I know, the National Review too. (Fox however, is wildly profitable as best I know, and so is the bulk of conservative talk radio.) The only consolation I have is that Olin, Scaife, etc, are spending their own money, and that of voluntary donors to their foundation. The people who finance junk science in women's studies spend mine without my consent.


thomas

I understand. Hard to see a way around this though. I might have mentioned earlier a wonderful paper I read for a Canadian history course. From elementary school on up, we learn aspects of the early history of Canada (applies to US as well) where much of the continent was "opened up" (how's that for a euro-centric conception) by the rough and tumble fur-traders. This paper, a consequence of feminist historical study, showed how the native females that the fur-traders hooked up with provided an absolutely essential liason function between the white folks looking for productive areas and the local native people who knew where those areas were. Previously, this part of the history was completely invisible because women (particularly native women) were simply not conceived as being significant agents in human affairs.

Elsewhere here, though possibly not in conversations with you, I've argued that a lot of "feminist' ideology is driven by assumptions or conclusions which are really just points of faith, as in the posited earlier matriarchal period. Betty Friedan's writing on this point are a good example. She convinces herself, but the evidence is simply not there and one can't imagine how it ever could be established other than as a possibility. But it is an interesting possibility. And even though I think it unlikely to have been the case, merely that it has been posited and investigated demonstrates a openness to learning and new ideas. And to a greater acceptance of females as profoundly important historical agents. As in scientific investigations that turn out to be dead-ends, this is how we advance our knowledge. And advances in social justice for those who have been marginalized in community affairs is a nice side benefit. How does one know where time and resources will be wasted - in science or humanities - until the research and debate wends along?

Liberal arts/humanities will always, in an industrialized society, be somewhat under attack I suspect. The content of these study areas and the products of such studies don't easily fit into an 'education' system favored by Ford or GE in the manner that a technical or engineering school's graduates will fit. That isn't so in a non-industrialized culture such as the Balinese where arts are, or at least were, regarded as the most important sort of educational achievement. And I suppose we ought to note that in Western culture, the upper or ruling classes have traditionally recieved liberal arts/humanities educations. There is an absolutely wonderful longditudinal study/documentary film from England called (I think it is) "7 Up" where a large group of children in both private school and public school were studied at seven year increments over at least 28 years (it is possibly still on-going). The difference in study content is quite remarkable. Also remarkable is how separate these classes remain. The viewer is not much compelled to conclude that meritocracy is the model in which we live.

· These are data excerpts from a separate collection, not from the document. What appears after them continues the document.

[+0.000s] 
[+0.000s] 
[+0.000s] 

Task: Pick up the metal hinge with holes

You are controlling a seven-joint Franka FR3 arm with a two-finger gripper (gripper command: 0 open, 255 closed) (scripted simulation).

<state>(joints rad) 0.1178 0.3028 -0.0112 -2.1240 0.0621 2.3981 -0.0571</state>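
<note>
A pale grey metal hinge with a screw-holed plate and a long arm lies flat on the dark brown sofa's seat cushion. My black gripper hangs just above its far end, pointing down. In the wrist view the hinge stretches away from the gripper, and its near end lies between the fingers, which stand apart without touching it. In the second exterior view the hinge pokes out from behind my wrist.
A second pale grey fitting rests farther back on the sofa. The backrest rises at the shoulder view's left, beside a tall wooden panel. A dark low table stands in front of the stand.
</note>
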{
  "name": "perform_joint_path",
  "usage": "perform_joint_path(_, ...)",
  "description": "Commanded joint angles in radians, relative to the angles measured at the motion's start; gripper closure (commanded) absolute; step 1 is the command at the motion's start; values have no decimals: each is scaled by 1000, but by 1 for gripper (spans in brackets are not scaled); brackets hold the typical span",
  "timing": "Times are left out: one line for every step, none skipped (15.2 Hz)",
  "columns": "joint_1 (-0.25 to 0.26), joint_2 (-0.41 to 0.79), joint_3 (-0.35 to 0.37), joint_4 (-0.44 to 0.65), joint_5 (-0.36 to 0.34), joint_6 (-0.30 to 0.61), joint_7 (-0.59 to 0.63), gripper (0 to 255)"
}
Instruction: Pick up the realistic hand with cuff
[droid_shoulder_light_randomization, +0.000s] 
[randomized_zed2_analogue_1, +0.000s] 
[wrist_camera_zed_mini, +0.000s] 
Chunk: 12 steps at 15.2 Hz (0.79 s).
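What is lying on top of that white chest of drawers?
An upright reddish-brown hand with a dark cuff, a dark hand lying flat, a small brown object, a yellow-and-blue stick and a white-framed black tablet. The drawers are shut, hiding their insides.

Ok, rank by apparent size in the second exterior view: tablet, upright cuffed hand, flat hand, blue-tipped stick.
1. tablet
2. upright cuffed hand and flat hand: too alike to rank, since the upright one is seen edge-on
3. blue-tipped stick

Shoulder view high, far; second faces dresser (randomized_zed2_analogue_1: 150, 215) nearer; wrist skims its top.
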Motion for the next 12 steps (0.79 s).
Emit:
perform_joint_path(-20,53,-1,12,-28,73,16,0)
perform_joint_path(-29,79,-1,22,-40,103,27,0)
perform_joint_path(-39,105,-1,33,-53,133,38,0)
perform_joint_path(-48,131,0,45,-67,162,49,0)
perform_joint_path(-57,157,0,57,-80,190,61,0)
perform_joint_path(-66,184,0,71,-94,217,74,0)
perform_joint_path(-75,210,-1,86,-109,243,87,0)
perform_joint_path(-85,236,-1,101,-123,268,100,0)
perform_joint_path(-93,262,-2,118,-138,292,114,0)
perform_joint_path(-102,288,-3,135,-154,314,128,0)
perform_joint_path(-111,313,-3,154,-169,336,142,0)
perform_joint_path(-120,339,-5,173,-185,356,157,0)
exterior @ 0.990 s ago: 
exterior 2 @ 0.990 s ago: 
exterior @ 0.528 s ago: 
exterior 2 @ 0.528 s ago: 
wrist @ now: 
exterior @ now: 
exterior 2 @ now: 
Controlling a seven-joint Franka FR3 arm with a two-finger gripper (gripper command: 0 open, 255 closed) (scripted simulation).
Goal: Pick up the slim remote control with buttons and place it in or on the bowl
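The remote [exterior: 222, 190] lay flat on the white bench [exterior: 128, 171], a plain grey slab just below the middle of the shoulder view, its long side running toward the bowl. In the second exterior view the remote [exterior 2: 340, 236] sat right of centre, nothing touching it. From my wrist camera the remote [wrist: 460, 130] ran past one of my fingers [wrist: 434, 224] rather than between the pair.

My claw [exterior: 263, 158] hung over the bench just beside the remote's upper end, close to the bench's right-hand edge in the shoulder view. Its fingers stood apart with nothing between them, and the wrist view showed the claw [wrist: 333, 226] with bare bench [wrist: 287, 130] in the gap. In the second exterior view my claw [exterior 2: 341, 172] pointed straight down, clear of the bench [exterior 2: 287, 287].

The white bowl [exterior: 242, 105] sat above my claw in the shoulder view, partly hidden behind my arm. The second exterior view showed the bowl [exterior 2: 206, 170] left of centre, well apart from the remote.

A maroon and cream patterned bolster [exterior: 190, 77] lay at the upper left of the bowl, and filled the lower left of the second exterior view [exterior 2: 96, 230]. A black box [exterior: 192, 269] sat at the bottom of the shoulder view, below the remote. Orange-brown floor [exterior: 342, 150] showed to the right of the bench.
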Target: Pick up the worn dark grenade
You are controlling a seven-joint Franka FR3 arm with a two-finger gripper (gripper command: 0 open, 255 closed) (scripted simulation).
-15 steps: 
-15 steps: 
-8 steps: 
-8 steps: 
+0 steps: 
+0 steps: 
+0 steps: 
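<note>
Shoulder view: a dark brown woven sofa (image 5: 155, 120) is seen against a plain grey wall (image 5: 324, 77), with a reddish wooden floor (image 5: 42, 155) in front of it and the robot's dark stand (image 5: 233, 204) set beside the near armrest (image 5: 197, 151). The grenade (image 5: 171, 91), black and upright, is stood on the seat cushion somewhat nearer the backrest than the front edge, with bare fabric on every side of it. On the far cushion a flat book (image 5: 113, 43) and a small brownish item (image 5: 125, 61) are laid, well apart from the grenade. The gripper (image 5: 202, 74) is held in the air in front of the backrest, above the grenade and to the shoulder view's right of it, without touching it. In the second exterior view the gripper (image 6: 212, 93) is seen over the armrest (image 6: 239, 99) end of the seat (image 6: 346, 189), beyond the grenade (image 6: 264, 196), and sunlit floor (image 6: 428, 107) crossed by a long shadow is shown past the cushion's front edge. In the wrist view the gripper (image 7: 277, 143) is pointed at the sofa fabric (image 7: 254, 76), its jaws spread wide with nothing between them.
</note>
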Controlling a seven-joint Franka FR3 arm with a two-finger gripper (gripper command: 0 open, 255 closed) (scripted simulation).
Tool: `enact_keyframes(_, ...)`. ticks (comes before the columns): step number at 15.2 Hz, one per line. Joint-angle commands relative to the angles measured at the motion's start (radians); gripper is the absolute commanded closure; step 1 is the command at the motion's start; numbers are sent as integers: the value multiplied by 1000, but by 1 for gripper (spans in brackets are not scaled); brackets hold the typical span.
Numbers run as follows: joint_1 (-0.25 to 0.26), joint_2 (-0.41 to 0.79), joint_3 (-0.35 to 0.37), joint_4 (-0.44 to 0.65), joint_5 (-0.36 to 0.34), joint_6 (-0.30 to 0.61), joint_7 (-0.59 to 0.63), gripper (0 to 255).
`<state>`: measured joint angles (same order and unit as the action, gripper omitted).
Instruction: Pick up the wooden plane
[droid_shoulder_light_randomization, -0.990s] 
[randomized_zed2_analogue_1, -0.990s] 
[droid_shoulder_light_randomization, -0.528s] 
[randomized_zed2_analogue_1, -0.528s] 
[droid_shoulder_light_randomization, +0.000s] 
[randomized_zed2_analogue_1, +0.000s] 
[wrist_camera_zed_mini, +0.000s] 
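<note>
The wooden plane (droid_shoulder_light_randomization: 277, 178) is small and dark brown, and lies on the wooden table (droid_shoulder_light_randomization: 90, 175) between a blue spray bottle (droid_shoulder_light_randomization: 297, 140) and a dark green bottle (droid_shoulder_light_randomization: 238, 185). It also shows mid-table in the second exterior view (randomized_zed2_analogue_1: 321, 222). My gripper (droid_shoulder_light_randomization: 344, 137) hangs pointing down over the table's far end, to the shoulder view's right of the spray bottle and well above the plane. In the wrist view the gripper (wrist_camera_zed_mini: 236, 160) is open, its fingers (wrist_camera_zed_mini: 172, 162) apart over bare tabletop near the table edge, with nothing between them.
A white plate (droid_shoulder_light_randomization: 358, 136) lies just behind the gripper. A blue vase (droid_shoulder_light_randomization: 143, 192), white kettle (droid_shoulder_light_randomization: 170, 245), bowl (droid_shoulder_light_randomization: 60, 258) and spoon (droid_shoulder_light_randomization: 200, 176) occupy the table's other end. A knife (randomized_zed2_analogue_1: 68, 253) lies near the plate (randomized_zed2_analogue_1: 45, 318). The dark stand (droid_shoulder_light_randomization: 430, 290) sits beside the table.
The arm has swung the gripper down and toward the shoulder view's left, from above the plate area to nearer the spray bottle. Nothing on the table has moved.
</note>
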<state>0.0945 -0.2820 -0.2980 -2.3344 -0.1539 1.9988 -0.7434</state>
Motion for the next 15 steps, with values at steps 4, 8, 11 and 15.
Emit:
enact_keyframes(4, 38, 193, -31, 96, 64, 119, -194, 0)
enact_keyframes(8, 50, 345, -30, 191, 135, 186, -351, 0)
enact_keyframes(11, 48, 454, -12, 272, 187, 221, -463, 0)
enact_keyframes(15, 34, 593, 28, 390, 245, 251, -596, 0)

And liberal arts/humanities studies face a second counter-force as well, I believe, aside from the "no practical application" notions above. I think that, for example, the executives of Walmart would prefer it if their employees and potential employees remained unacquainted with the details of the union movement in America. I believe that many corporate executives would prefer it if their product consumers remained unaware of working conditions in their thirdworld operations and remained unaware of environmental consequences of those operations. I believe that levels of compensation for CEOs are kept secret because broad knowledge of such would present pretty certain trouble for them - that many folks would wonder what they are actually doing or risking such that they take home 1000X or 10,000X or 100,000X what the fellow sweating in the factory takes home. Well educated populations can present real problems for some at the top.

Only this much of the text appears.